If a child is being wrongfully withheld, or was abducted by the other parent, the “out parent” may filed directly in the court where the child is being held. Under the Hague Convention on the Civil Aspects of International Child Abduction a parent does not have to go through the Central Authority to open a case. However lawyers in Los Angeles often will file directly in the Superior court of California and then notify the Central Authority so they are part of the proceedings.
This Convention shall not preclude any person, institution or body who claims that there has been a breach of custody or access rights within the meaning of Article 3 or 21 from applying directly to the judicial or administrative authorities of a Contracting State, whether or not under the provisions of this Convention.
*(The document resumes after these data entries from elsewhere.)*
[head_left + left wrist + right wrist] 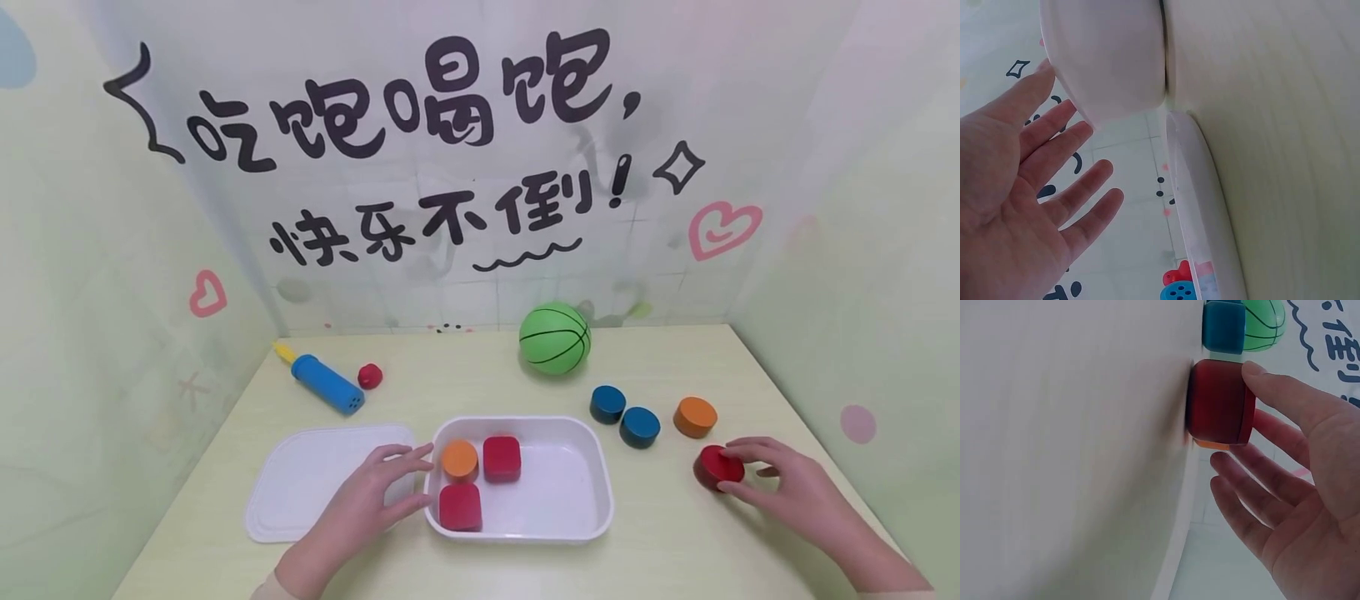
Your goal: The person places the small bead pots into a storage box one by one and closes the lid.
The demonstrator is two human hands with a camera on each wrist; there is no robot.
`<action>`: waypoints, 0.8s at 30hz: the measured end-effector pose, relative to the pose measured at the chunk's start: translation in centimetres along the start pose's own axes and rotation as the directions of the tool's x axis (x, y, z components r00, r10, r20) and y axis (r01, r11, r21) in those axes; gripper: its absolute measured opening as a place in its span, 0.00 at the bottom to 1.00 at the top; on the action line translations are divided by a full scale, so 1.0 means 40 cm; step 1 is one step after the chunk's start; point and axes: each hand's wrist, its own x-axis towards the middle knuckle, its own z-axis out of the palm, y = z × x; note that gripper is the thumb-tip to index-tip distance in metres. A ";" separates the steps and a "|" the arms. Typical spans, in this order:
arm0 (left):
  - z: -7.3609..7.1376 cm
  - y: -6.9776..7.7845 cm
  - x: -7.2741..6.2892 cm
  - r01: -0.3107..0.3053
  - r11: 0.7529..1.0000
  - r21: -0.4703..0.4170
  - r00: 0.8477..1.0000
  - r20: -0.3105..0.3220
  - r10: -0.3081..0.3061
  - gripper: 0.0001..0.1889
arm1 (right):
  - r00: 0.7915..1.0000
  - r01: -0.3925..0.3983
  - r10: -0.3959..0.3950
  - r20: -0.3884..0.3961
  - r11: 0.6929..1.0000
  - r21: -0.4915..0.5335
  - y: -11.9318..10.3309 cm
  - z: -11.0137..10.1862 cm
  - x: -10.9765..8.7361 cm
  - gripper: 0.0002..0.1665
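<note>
Currently, the worktop point(652, 525) is carrying several loose items, so stray contact is presenting the main hazard. The left hand point(367, 492) is spreading its fingers wide, holding nothing, close against the left wall of the tray point(517, 537). A sideways push there could be shifting the tray. At the back, the ball point(555, 337) is resting on its curved surface; a knock could be setting it rolling.

At the right side, well apart from the tray, the right hand point(795, 487) is pinching the red puck point(711, 468) between thumb and fingers. The thumb is bearing near the upper edge; uneven pressure could be tilting the puck or causing a slip. Just behind, the outer orange puck point(695, 415) is standing within range of a bump, and farther left the two blue pucks point(607, 403) point(640, 427) are standing near any low sideways path.

Regarding containers, the lid point(292, 475) is lying flat just beside the tray, partly hidden by the left hand. The tray is standing uncovered and is holding two red blocks point(501, 458) point(461, 507) and the inner orange puck point(459, 460). One block is occupying the front left corner; the inner orange puck is sitting directly behind it, and the other block is sitting to that puck's right.
</note>
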 end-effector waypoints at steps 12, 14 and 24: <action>0.000 -0.003 0.002 0.004 1.000 0.016 1.000 0.003 -0.004 0.25 | 0.999 0.030 -0.029 -0.037 0.999 0.016 -0.008 0.008 0.000 0.27; -0.001 -0.003 0.002 0.005 1.000 0.014 1.000 0.007 -0.005 0.25 | 0.998 0.043 -0.042 -0.045 0.999 0.017 -0.018 0.006 0.001 0.27; -0.005 0.005 0.004 0.024 1.000 -0.001 0.999 0.022 -0.024 0.25 | 0.989 0.129 -0.130 -0.070 0.992 -0.008 -0.124 0.000 0.022 0.29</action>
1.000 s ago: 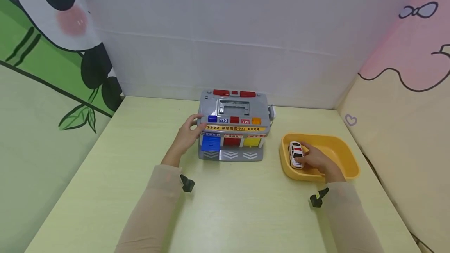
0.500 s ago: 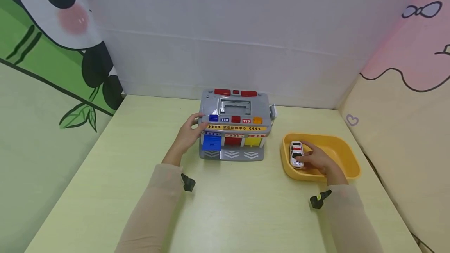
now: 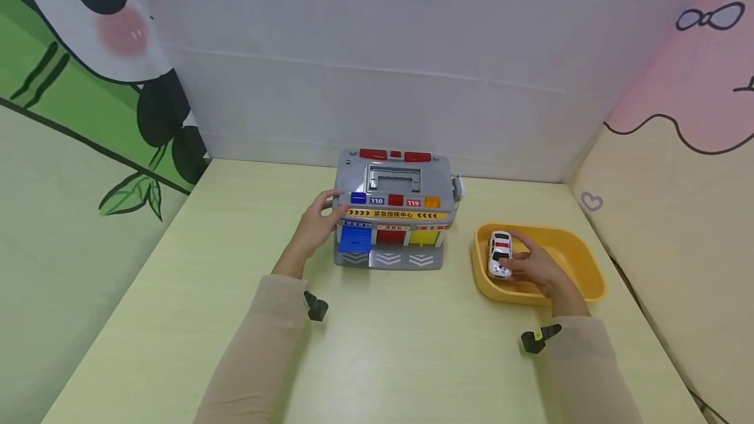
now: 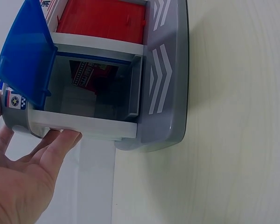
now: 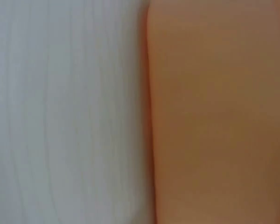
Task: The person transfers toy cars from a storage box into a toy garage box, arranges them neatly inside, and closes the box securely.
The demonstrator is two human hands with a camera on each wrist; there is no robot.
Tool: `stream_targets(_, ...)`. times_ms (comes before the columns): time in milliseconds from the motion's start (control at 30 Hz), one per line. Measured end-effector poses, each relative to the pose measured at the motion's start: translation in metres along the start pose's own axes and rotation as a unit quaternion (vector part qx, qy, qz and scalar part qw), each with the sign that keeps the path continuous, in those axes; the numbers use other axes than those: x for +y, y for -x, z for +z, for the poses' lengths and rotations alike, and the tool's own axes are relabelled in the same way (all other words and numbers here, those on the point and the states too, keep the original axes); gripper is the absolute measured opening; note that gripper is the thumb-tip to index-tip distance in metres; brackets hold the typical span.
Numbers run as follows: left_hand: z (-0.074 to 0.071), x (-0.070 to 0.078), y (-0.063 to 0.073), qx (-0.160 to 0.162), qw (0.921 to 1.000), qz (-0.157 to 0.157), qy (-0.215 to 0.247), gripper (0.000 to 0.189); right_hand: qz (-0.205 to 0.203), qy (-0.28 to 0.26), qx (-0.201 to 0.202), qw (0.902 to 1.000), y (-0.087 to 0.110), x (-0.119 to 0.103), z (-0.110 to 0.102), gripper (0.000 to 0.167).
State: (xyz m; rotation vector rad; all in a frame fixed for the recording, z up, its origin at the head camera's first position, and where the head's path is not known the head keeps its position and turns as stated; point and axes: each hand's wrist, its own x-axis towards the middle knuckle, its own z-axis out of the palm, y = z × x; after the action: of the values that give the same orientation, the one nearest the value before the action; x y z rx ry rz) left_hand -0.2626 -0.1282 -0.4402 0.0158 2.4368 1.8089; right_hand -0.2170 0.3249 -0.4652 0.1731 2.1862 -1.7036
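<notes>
A grey toy garage (image 3: 396, 211) with blue, red and yellow doors stands at the middle of the table. My left hand (image 3: 316, 224) holds its left side near the roof edge, thumb and fingers about the corner. In the left wrist view the blue door (image 4: 28, 53) is swung up, showing a hollow bay with a red printed patch inside. My right hand (image 3: 538, 268) pinches a white toy car (image 3: 500, 255) with a red roof bar and black windows, at the left end of a yellow tray (image 3: 580, 250). The right wrist view shows only the tray's outer wall, blurred.
The pale wooden table (image 3: 389, 352) runs back to a white sheet (image 3: 383, 70) behind the garage. Painted side walls flank it. A small grey-white part (image 3: 457, 188) juts from the garage's right side. Dark wrist cameras (image 3: 316, 306) sit by both cuffs.
The toy car has risen slightly and shifted a little right within the tray, in my right hand. My left hand and the garage keep their places.
</notes>
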Motion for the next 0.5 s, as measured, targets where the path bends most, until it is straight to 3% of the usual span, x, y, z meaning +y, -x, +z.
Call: stream_targets(500,0.001,-0.002,0.0,0.006,0.9999,0.005,-0.015,0.052,-0.053,-0.009,-0.012,0.9985,0.015,-0.018,0.006,0.08)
Each state that is a signatory to the Hague Convention on the Civil Aspects of International Child Abduction must appoint a Central Authority so that there is a clear path to enforcement for foreign nationals to seek assistance in a member country when a parental abduction such as a wrongful withholding, or a refusal to access occurs. The Central Authority is tasked with enforcing the current custody orders. It may act as a representative for the “out parent.”
The Central Authority of a state under the Hague Convention on the Civil Aspects of International Child Abduction may seek authorization or confirmation that they are supposed to be representing the parent, or they may demand that a representative be appointed, such as an international child custody lawyer.
A Central Authority may require that the application be accompanied by a written authorisation empowering it to act on behalf of the applicant, or to designate a representative so to act.
Not every case under the Hague Convention on the Civil Aspects of International Child Abduction will be approved and not every parent will be assisted in getting access to a wrongfully retained or abducted child. The Convention’s requirements need to be complied with for a parental abduction case to be recognized. If an applicant under the Hague Convention on the Civil Aspects of International Child Abduction does not meet the formal requirements for an application the denying state must advise the Central Authority or the applicant as to the specific reasons why it is denying an application.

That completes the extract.